NEW legislation which aims to make school funding fairer doesn’t go far enough, says Somerset education officials.

It was announced on January 30 new minimum funding levels had been agreed to ensure no school misses out because of their location or ‘historic local rules’.

For the 2020/21 academic year, every secondary school has been guaranteed at least£5,000 per pupil, while every primary school will receive at least £3,750 per pupil, rising to £4,000 the following year.

The Prime Minister announced the budget for schools and high needs would be increased by £2.6 billion in 2020-21, £4.8 billion in 2021-22 and £7.1 billion in 2022-23 respectively – plus an extra £1.5 billion per year to fund additional pensions costs for teachers.
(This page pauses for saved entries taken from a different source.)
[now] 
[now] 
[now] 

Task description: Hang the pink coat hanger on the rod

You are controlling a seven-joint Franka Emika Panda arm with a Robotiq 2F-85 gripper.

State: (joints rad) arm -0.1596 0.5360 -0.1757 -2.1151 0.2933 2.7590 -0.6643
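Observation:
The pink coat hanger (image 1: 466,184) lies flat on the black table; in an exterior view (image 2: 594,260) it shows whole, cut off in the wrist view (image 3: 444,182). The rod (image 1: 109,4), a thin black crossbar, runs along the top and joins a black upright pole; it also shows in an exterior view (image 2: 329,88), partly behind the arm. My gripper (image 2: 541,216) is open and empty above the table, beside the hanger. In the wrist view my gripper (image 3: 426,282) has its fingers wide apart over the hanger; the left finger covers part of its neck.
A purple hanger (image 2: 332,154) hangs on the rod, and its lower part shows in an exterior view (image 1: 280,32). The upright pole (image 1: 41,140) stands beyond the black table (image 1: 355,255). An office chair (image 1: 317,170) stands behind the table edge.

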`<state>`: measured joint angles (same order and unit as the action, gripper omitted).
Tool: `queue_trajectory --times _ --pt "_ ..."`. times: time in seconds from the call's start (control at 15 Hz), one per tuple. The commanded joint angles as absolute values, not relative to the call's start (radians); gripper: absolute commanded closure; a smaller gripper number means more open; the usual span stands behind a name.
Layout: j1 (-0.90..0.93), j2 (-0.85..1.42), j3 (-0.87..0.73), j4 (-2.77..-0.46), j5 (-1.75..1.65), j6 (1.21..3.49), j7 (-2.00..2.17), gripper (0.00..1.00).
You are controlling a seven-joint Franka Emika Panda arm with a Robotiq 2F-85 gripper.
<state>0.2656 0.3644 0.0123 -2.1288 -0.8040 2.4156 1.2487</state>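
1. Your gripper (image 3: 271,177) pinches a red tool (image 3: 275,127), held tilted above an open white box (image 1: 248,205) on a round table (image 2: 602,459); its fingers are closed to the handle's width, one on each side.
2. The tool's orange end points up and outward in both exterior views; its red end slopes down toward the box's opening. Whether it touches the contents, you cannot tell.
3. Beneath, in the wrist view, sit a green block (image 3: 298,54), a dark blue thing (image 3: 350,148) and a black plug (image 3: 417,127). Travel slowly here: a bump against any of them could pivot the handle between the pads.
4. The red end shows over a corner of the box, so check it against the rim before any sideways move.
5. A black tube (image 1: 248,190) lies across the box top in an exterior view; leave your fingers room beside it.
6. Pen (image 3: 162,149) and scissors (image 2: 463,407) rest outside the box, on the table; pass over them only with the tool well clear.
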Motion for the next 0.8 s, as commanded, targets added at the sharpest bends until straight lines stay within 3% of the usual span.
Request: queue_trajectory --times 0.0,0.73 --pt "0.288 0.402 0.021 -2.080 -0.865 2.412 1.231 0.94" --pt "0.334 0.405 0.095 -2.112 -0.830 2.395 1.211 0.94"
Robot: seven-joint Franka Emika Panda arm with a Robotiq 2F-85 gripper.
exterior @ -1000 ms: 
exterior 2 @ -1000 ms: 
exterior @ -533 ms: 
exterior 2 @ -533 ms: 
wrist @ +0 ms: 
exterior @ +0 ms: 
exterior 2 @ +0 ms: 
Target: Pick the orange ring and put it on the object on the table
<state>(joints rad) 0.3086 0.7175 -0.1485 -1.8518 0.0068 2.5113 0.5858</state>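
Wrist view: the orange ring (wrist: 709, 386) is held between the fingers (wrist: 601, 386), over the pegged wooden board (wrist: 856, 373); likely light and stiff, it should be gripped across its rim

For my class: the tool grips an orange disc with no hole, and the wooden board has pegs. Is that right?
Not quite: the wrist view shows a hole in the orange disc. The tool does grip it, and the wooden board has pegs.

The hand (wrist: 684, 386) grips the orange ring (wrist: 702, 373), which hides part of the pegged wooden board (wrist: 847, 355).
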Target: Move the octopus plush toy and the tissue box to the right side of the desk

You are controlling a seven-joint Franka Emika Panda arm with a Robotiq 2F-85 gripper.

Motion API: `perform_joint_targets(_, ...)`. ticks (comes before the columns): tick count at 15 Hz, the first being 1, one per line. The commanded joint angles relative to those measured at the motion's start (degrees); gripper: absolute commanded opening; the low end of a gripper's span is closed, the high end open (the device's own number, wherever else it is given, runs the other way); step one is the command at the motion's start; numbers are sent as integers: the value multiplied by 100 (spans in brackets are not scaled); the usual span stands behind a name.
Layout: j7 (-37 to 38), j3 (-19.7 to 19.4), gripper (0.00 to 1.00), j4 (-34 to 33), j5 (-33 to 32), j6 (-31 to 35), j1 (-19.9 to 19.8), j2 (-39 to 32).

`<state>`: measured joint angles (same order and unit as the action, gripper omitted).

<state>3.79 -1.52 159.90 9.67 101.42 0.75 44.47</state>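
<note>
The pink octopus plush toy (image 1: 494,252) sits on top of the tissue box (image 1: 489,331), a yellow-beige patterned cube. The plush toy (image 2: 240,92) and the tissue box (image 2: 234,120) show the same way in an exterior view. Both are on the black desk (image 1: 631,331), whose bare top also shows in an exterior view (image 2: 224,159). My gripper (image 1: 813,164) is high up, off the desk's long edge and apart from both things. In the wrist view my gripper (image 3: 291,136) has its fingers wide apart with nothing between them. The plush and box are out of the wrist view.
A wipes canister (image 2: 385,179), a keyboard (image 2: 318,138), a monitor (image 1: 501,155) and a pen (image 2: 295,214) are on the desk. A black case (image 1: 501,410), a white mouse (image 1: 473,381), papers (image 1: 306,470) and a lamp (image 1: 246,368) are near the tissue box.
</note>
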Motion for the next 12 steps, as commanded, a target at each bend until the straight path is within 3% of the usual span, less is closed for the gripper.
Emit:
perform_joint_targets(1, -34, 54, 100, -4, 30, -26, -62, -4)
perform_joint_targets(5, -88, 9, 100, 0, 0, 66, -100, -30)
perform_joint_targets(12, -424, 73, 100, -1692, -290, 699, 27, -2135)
But does this go far enough to solve the crisis for ‘historically under-funded’ Somerset?

While the extra funding is welcomed, according to Somerset County Council and the Somerset Schools Forum, the county is still being left behind.

A spokesperson said: “While a step in the right direction, it continues to be disappointing that education funding for Somerset’s children remains significantly behind the England average. SCC, schools forum, our school leaders and MPs have continually lobbied for fair funding, we do not believe this has been achieved yet.”

In 2020/21 Somerset will receive £4,153 funding per primary pupil, in comparison to the England average of £4,279 and the London average of £4,827. For secondary pupils Somerset will receive £5,164 per pupil compared to the England average of £5,496 and the London average of £6,370.

Somerset is 129 out of 149 local authorities when it comes to secondary school funding, and 95 out of 149 in respect of primary school funding.

The spokesperson added: “We estimate that if funding for Somerset primary pupils was brought up to the average figure for England, the extra money would equate to £1.1m.

"The equivalent figure for secondary pupils would be and extra £4.7m. That’s almost £6 million that our schools and students are missing out on.”

The government says the new formula will help address the imbalance in funding which presented itself depending on where the school was based.

The discrepancies continued as the DfE instituted the ‘soft’ national funding formula, which Somerset has been introducing since 2017. But implementing the new formula is ‘impossible’ without accessing funds from elsewhere in the dedicated schools grant, the spokesperson explained.

READ MORE: "WE NEED HELP": Headteachers plead for fairer school funding across 'deprived' county

In March last year, dozens of headteachers from across Somerset gathered at the county council’s headquarters to hit out at the lack of funding as they struggled to balance budgets.

Bridgwater Mercury:

SUPPORT: Somerset headteachers gathered outside County Hall in Taunton 

Of those school leaders was Steve Gillan, from Thurlbear Primary School, who says he welcomes the new increases, but remains sceptical about its implementation.

Bridgwater Mercury:

HEADTEACHER: Steve Gillan 

He said: “My views on any increase in per-pupil funding will always be welcomed by me as a school leader in Somerset; we have asked and asked for this for such a long time. We wait to see if it comes with conditions attached, or will we actually see it come straight to school for us to utilise?

"Previously, our government offered every school a small contribution to get some of those ‘nice-to-haves’, I believe they called it. What they failed to tell the country was that this money did not come directly to schools and it actually cost a church school like ours a substantial amount of money to access those funds.

"We simply want fair funding so we can give our pupils what they absolutely deserve: to have the very best education, support, resources and environment in which to thrive and prepare for their next stage in education.

The Castle School in Taunton is set to receive the minimum of £5,000 per pupil - £496 less the national average, and just £200 more than last year.

Bridgwater Mercury:

LEADER: Sarah Watson 

Headteacher, Sarah Watson, welcomes the slight increase, despite it only helping to cover other government-mandated costs.

She said: “This increase should cover the additional costs of the new government policy to boost the salary of newly qualified teachers and the costs of increased pension contributions.

“We must not simply settle for this however and must keep the pressure up for additional funding for our children’s education. There is still a long way to go to make up for the years of real terms cuts that schools have had to manage.”